If you live a preparedness lifestyle, you already know the basics of stocking up on food, ensuring you have batteries, and understanding the ins and outs of having a secret money supply so you can purchase goods without a bank or credit freeze.
That said, it’s always important to double-check your preps and ensure you’re not missing something important. The last thing you want to find out is that you’re not as well equipped as you thought you were heading into an emergency--at the same time that everyone else does. Dealing with the resulting chaos at the grocery, hardware, and other specialty stores will be just another obstacle during a time of crisis when time is all too short.

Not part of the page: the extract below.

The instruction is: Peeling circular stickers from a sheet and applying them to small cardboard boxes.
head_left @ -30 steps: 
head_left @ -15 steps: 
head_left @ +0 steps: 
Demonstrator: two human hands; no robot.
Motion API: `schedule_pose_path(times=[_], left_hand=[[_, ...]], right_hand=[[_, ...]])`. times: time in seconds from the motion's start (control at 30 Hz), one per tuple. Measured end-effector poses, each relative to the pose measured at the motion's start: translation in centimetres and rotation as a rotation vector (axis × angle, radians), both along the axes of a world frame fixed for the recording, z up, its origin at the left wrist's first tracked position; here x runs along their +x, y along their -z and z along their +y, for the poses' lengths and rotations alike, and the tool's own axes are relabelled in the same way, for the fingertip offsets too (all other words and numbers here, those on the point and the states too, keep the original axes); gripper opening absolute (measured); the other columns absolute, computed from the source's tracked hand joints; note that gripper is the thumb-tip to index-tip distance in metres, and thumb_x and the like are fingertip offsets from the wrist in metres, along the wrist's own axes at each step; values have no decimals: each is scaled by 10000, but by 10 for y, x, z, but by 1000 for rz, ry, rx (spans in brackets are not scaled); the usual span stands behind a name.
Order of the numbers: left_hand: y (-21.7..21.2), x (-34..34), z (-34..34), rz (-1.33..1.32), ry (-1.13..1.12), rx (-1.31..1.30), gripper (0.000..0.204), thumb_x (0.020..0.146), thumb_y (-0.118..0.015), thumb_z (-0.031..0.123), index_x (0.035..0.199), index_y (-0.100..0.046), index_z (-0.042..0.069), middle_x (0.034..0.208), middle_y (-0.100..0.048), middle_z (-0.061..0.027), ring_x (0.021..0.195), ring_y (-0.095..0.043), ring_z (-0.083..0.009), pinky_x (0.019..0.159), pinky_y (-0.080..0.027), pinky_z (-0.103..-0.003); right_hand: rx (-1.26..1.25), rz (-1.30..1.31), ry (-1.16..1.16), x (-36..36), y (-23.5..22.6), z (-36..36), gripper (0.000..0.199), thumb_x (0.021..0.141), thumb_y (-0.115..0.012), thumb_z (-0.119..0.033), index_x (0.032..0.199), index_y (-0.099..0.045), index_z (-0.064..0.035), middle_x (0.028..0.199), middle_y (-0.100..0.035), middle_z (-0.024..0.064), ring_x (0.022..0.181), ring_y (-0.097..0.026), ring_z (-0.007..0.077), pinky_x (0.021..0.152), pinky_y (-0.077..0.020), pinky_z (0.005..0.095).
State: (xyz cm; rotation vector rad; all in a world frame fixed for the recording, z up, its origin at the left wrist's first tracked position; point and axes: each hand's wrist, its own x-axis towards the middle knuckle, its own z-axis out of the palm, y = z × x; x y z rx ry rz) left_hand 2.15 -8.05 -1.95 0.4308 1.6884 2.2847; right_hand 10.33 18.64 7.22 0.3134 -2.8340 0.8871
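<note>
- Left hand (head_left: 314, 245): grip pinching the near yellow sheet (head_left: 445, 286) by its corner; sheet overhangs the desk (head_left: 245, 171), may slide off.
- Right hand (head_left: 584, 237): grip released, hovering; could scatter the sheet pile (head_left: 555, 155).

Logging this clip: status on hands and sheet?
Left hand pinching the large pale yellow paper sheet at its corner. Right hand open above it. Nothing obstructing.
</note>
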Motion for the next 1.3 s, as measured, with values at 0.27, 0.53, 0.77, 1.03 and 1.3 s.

Let’s cover 15 of the top preparedness items that disappear quickly off of store shelves when a crisis occurs. As you read below, bear in mind that each and every one can be used as valuable barter items as well. This will especially be the case if the emergency were to lasts weeks, months, or longer.
If stores closed for months, bartering will become the default method of exchanging products and goods. This was the case for our ancestors, patriots that built this country, and for many today around the world.
Having these 15 essentials on hand ahead of time leaves you and your family in a good spot for these barter negotiations.
Now that I’ve covered that key point--read on so you can be fully prepared the next time disaster strikes. Let’s run the checklist…
#1: Water Filtration Systems
About 60% of the adult human body is made up of water. On a cellular level, it’s a vital and critical ingredient to our survival. Most people can only live without drinking water for 3 to 7 days.
When it comes to the methods for treating water so that it’s purified and drinkable, you have several options. Certain situations and settings call for different methods of purification.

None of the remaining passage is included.